After more than 30 years as a registered nurse on the oncology floor at St. Joseph’s Health Hospital in Syracuse, Janice Viau found herself on the same unit—not as a caregiver, but as a patient battling metastatic cancer.
Grounded by a lifetime of faith and experience, Viau expressed a desire to give her heart fully to Jesus Christ. She was familiar with the Seventh-day Adventist message through her mother, a longtime member of the Westvale Seventh-day Adventist Church until her death several years earlier.
While hospitalized, Viau requested a visit from Pastor Giovanni Esposito, formerly of the Westvale church and now serving at Split Rock, along with Joan Payne, church elder and a Faith Community Nurse. The visits provided meaningful spiritual support, during which Viau expressed her desire to be baptized. Because of her declining health, baptism at the church was not possible.
Viau was also visited by Pastor Ralph Featherstone (pictured together), the first Adventist chaplain to serve at St. Joseph’s Health Hospital. Through several conversations, the two discussed her spiritual journey and wishes. As Viau’s condition worsened, Featherstone shared her final request with the nursing staff—many of whom had once worked alongside her—that she be baptized by immersion.
The nurses responded without hesitation.
On Monday, Sept. 15, Viau was transported by wheelchair to the labor and delivery unit, where she was baptized by immersion in a birthing tub—the first immersion baptism at the hospital. The service was witnessed by nursing staff members, Viau’s sister and niece, and a Catholic hospital chaplain who read Scripture. It was a deeply moving spiritual celebration.
The setting proved especially meaningful. Just as new life begins in the birthing unit, Viau entered new life in Christ. Prior to the baptism, Payne formally accepted her into membership at the Split Rock Seventh-day Adventist Church.

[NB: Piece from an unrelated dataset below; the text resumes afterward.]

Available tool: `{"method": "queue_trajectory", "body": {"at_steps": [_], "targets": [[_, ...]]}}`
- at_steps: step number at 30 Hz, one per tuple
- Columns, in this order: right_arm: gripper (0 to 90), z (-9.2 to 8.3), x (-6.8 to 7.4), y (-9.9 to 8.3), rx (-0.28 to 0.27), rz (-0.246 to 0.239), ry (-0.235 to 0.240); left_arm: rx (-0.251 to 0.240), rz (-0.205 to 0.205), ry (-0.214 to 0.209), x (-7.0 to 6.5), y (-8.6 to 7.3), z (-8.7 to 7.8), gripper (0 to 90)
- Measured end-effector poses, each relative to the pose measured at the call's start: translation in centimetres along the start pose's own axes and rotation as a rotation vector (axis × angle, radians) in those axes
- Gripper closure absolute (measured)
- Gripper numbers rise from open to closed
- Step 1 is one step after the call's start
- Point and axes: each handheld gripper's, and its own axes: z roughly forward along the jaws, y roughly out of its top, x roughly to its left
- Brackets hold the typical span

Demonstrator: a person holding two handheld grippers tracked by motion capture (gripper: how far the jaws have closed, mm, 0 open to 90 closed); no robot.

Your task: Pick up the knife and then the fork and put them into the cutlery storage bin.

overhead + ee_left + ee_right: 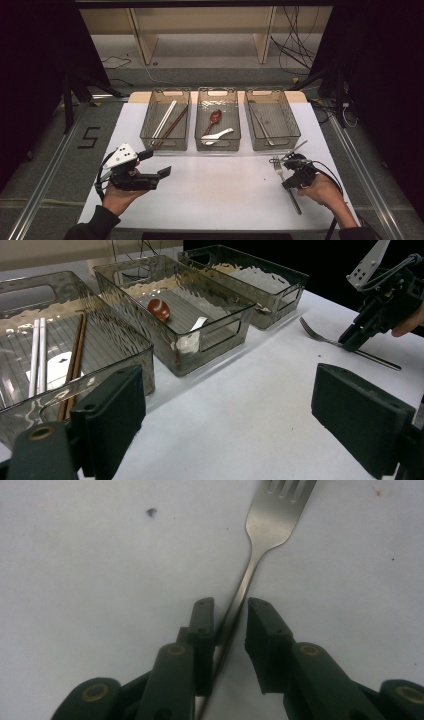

The following day, the hospital’s Nursing Honor Guard held a ceremony releasing Viau from her nursing responsibilities. The service, held in a conference room filled with colleagues and friends, honored her years of faithful service. Viau attended in a recliner to ensure her comfort. At the conclusion of the ceremony, Esposito and Payne presented her with a certificate of baptism and a gift from the church.
On Friday evening of that week, Viau passed away.
Payne later received a message from Featherstone that read, “I am satisfied with the knowledge that she went to sleep in the Lord, and on that great getting-up morning, she will be raised when our Lord returns, at the sound of the trumpet, and we will meet her again.”